Accordingly, Baosteel, China’s largest steelmaker, slashed its production guidance (for its standalone operations) to over 80 mnt from the previous 80-100 mnt. This is applicable for the next five years, during which the focus will be on efficient utilisation of existing resources rather than capacity ramp-ups.

However, notably, while the government has repeatedly expressed an intention to reduce production, it has consistently shied away from providing a target figure.

Environmental concerns prompt production curbs: Local authorities in Hebei’s Tangshan, the major steelmaking hub in north China, have intermittently mandated production halts since August. On the surface, these aim to reduce air pollution in Beijing; however, they are also aligned with the government’s goals of curtailing overproduction, as evidenced by the crackdown taking place parallelly on indiscriminate coal mining.

To illustrate, during 27-31 October, local authorities asked mills to reduce blast furnace (BF) operations by 30%, impacting about 409,500 tonnes (t) of hot metal production, as per MySteel estimates.

Shrinking profit margins weigh on momentum: While more than half of Chinese steelmakers were able to secure healthy profits earlier this year (likely contributing to the government’s reluctance to mandate clear production cuts), the situation reversed by September-October. While raw material costs surged, steel prices remained weak in comparison, due to subdued demand and price resistance.

As such, profitability shrank, with Mysteel observing that by 30 October, only around 45% of the 247 BF-route steelmakers tracked could secure some profits on steel sales. This marked a decrease of 3 percentage points w-o-w and 16 percentage points y-o-y.
In comparison, in May, it was reported that about 56% of mills operated at a profit in April, up 3 percentage points m-o-m.

Property slump pressures steel demand: China’s prolonged real estate crisis continued to weigh on steel demand. Investment in infrastructure and real estate projects continues to wane, stalling upward momentum for construction steel demand.

Consequently, worldsteel projects a 2% decline in steel consumption in China, with the rate expected to decelerate to 1% in 2026 as the housing market bottoms out.

Outlook

2024 is likely to be last year with crude steel production surpassing 1 billion tonnes, with a Reuters report estimating the 2025 total at 970 mnt.

Meanwhile, the government is intensifying efforts to rationalise production capacity and restructure the industry for greater value addition.

For example, the government has advocated for tightening of capacity swap arrangements. It has proposed that older, decommissioned capacity be 1.5 times more than fresh additions.
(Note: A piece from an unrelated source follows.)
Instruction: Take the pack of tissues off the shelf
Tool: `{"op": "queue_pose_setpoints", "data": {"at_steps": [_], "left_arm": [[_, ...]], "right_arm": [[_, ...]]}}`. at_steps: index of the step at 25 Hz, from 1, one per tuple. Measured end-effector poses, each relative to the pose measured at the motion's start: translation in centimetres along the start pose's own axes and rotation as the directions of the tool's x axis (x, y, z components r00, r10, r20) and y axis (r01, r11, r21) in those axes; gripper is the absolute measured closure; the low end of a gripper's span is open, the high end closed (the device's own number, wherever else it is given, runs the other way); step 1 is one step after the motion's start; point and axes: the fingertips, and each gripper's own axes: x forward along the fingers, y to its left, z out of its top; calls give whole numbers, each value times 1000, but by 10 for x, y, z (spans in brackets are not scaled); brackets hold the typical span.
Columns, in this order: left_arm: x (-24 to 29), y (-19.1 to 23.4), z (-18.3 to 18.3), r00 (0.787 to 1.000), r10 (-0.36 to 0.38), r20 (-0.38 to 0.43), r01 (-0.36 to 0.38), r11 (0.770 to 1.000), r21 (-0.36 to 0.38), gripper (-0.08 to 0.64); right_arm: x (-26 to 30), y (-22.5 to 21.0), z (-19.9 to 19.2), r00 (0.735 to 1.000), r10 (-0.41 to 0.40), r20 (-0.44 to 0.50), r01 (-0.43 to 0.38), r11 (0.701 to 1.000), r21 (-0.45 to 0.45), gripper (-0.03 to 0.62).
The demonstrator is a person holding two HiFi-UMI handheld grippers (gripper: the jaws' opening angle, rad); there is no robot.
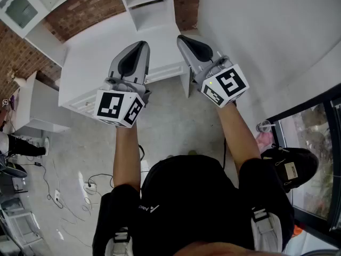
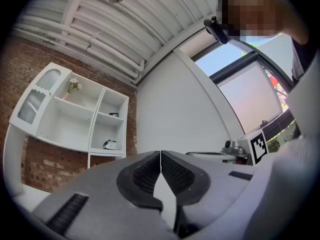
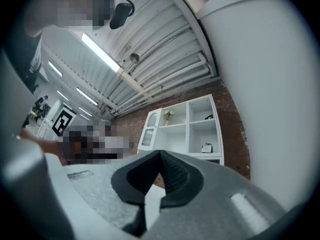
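From the head view, the grey left gripper and the grey right gripper are held out side by side over the pale speckled floor, just short of a low white cabinet. Loose black and white cables lie on the floor at the near left. I judge that a step that way could snag them.

In the left gripper view, the jaws are pressed together with nothing between them. Far off, against the red brick wall, stands the white open shelf unit. A small black-and-white pack of tissues, as I take it to be, sits in the unit's lower right compartment. A reach with the jaws closed like this would probably only push the pack deeper. The compartment also looks narrow, so a wide approach could knock its walls or the small dark object on the shelf above.

In the right gripper view, these jaws are together as well and hold nothing. The same shelf unit appears far ahead, with the pack in its lower right compartment, close to the plain white wall on the right. Overhead is a ribbed white ceiling lit by a long strip light.
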Motion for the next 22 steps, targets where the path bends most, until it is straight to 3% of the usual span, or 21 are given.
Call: {"op": "queue_pose_setpoints", "data": {"at_steps": [14, 22], "left_arm": [[35, -20, -3, 1000, 27, 11, -27, 1000, 1, 557], [60, -14, -3, 996, 90, 22, -89, 996, -28, 557]], "right_arm": [[-20, -33, 4, 1000, 23, 10, -23, 1000, 10, 591], [-25, -57, 4, 998, 57, 19, -57, 998, 9, 591]]}}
The new plan also forbids any expansions in total steel capacity in regions such as the Beijing-Tianjin-Hebei area, the Yangtze River Delta, and the Fenwei Plain.

While exports have emerged as a crucial outlet for relieving domestic supply pressure, the momentum is unlikely to sustain for far long, especially beyond 2025. Global trade volatility and tariff tensions have led to frontloading of shipments, so overseas demand may weaken in the coming months. This will again exert pressure on mills production enthusiasm.